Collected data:

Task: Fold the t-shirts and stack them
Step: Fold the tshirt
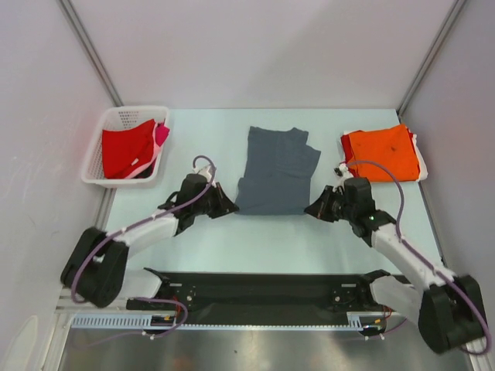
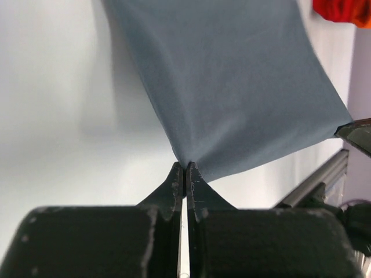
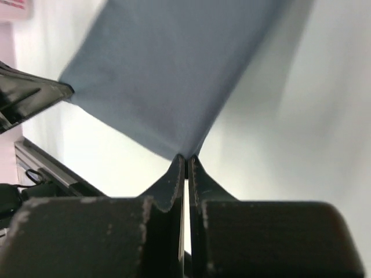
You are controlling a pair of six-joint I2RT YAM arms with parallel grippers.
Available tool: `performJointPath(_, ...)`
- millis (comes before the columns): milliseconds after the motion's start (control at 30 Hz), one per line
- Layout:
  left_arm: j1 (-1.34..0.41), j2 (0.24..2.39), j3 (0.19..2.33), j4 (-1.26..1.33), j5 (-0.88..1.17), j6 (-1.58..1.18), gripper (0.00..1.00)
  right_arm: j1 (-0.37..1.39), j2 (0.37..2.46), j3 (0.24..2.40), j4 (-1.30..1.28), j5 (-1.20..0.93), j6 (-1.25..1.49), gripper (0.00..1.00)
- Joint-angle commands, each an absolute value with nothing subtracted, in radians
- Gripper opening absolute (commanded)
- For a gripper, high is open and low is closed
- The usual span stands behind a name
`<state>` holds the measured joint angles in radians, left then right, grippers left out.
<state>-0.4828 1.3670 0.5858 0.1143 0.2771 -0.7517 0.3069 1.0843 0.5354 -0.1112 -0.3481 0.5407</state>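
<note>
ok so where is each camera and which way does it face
Top external: above and behind the arm bases, looking down on the table, both arms, the grey t-shirt and orange t-shirt.
Left wrist: on the left arm, looking along its shut left tool at the grey t-shirt's pinched corner.
Right wrist: likewise, right tool on the other near corner.
Shared: both wrist views show the grey t-shirt.

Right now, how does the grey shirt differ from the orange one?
Colour: the grey shirt is slate; the orange shirt is bright orange.
Hold: the left fingers and right fingers pinch the grey shirt's near corners; nothing touches the orange shirt.
Size: the grey shirt covers more table than the orange shirt's compact fold.
Both lie outside the basket.
</note>
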Motion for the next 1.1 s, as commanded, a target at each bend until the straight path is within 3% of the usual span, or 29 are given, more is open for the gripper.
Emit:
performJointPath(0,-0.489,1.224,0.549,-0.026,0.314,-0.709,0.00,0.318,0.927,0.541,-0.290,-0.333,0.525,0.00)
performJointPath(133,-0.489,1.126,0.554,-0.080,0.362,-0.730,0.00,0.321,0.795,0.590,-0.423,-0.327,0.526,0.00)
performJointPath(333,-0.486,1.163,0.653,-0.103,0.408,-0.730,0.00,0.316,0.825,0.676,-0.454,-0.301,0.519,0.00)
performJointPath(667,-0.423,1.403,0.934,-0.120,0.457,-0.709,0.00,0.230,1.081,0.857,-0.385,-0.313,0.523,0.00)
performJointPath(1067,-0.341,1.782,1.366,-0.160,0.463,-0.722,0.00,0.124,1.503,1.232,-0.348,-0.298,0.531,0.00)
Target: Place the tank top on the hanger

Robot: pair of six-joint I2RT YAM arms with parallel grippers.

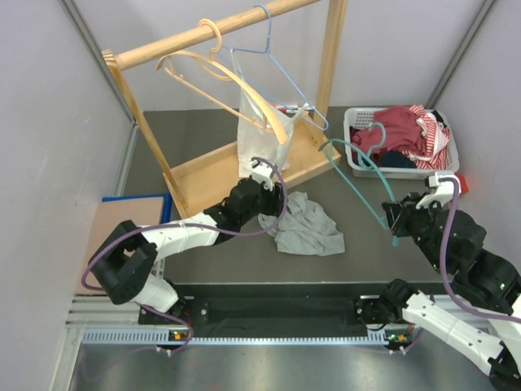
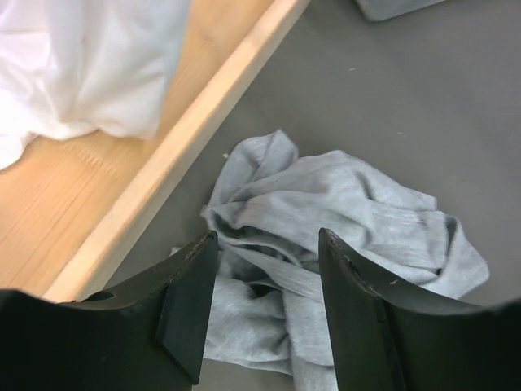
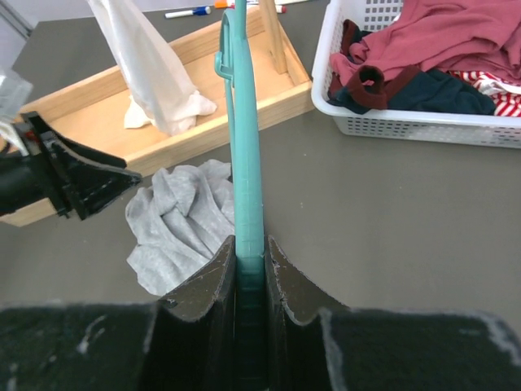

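Observation:
The light grey tank top (image 1: 308,227) lies crumpled on the dark table in front of the wooden rack base. It also shows in the left wrist view (image 2: 342,220) and the right wrist view (image 3: 175,220). My left gripper (image 1: 269,195) is open and hovers just above the tank top's left edge, with the cloth between its fingers (image 2: 191,301). My right gripper (image 1: 396,221) is shut on one end of the teal-green hanger (image 1: 362,175), which it holds above the table, hook towards the basket. The hanger runs straight up from the fingers in the right wrist view (image 3: 247,163).
A wooden clothes rack (image 1: 220,32) stands at the back with a pale wooden hanger (image 1: 220,77), a light blue wire hanger (image 1: 281,69) and a white plastic bag (image 1: 264,130). A white basket (image 1: 452,155) of red clothes sits at the back right. A brown board (image 1: 114,224) lies left.

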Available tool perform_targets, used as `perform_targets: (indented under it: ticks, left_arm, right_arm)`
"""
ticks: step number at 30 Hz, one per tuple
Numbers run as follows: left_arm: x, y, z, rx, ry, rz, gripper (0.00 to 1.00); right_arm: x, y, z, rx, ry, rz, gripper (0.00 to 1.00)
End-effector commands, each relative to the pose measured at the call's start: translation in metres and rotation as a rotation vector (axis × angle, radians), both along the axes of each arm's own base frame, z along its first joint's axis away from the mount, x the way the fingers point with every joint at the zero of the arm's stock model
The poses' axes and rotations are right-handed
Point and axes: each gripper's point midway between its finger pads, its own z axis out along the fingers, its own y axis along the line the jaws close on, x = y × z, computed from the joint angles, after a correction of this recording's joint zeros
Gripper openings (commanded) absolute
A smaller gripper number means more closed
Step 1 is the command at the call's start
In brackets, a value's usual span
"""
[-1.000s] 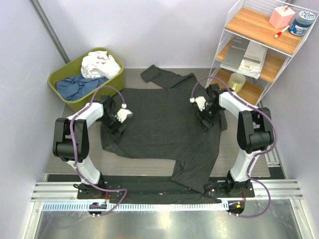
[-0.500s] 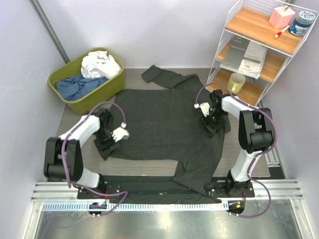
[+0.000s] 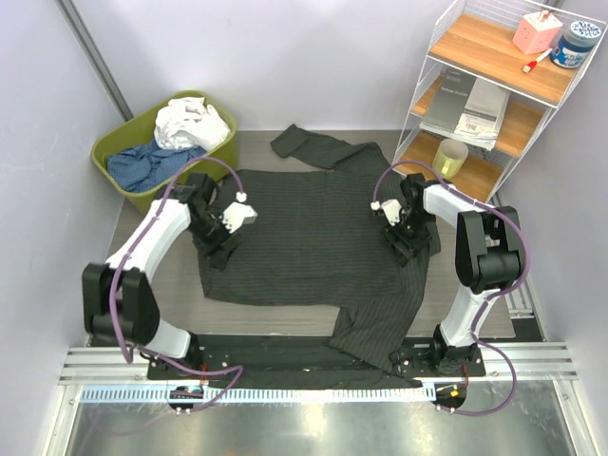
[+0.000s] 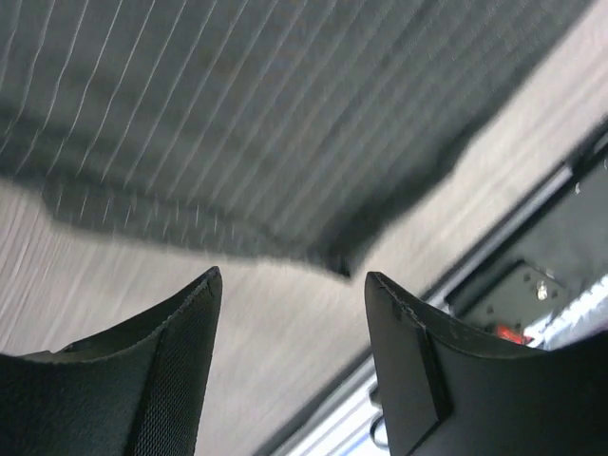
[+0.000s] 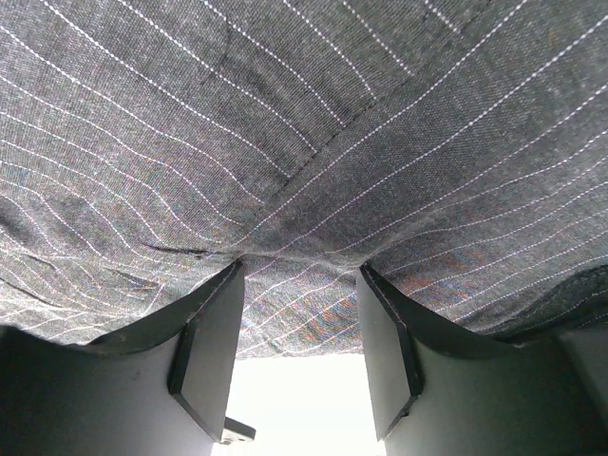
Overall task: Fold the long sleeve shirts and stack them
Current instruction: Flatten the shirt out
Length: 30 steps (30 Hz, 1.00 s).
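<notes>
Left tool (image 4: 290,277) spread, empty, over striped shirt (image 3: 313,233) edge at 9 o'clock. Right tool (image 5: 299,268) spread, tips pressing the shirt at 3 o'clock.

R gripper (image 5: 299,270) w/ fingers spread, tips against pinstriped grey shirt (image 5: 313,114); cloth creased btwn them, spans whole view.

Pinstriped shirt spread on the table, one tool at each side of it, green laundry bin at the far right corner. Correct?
No: the top external view shows the green laundry bin at the far left corner; the wire shelf stands at the right. The rest holds: pinstriped shirt spread on the table, left tool and right tool at its sides.
</notes>
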Motion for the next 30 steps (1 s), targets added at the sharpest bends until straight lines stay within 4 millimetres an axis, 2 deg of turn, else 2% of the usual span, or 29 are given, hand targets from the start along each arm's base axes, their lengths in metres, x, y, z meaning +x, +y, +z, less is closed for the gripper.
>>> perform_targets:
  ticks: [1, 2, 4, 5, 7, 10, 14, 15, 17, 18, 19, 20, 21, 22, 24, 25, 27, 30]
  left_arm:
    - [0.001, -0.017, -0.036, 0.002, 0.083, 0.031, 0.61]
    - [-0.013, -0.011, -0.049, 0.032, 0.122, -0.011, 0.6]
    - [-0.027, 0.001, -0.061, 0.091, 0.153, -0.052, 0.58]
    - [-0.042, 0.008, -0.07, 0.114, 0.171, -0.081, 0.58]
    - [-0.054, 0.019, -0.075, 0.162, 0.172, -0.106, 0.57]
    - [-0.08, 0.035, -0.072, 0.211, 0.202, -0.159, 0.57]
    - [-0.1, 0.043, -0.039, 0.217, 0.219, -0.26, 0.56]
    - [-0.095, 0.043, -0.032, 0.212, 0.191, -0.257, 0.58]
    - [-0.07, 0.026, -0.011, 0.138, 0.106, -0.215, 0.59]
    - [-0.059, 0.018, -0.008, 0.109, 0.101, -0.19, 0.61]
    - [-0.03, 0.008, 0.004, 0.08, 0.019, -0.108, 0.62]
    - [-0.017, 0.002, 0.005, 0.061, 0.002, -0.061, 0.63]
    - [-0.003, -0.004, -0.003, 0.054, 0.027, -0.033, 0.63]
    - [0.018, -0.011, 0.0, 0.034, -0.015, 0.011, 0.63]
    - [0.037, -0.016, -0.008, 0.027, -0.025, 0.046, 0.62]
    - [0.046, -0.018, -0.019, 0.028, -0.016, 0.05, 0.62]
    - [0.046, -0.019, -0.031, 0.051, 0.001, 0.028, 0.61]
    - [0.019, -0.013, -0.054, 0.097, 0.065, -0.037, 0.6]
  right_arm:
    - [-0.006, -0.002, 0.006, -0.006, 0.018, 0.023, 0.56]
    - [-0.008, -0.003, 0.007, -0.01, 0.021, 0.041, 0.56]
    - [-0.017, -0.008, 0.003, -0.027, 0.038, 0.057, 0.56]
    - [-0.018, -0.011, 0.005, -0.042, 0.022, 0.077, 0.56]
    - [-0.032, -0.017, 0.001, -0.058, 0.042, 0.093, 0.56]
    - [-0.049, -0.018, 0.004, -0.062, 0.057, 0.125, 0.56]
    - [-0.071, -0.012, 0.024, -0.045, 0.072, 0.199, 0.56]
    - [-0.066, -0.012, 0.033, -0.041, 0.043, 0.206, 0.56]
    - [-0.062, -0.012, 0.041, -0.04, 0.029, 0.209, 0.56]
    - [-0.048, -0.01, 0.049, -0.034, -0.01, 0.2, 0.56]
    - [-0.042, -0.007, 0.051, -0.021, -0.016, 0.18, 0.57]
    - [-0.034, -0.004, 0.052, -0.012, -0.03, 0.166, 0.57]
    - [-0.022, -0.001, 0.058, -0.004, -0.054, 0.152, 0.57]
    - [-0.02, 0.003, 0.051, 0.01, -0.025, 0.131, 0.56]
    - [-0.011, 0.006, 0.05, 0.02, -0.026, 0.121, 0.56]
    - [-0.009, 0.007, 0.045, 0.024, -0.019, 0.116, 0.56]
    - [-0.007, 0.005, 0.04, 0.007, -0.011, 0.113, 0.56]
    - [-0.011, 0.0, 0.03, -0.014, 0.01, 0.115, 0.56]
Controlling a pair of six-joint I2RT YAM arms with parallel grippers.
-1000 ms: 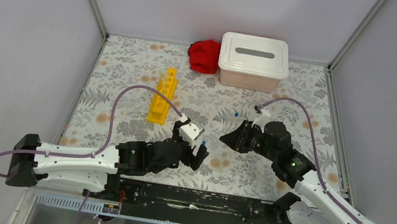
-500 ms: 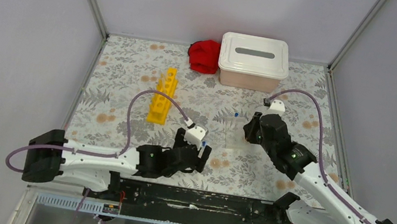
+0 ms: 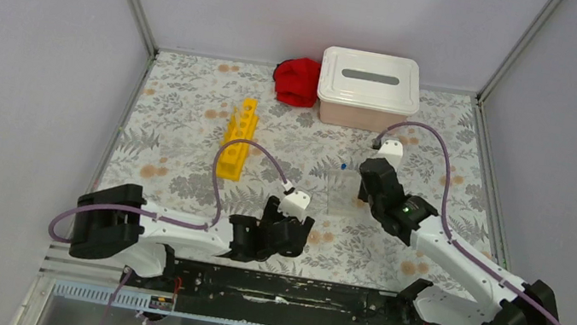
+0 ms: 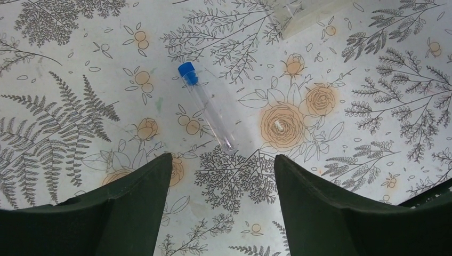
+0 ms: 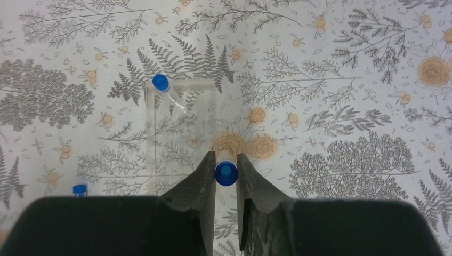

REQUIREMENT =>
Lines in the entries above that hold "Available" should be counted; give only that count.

YOUR RESPONSE =>
2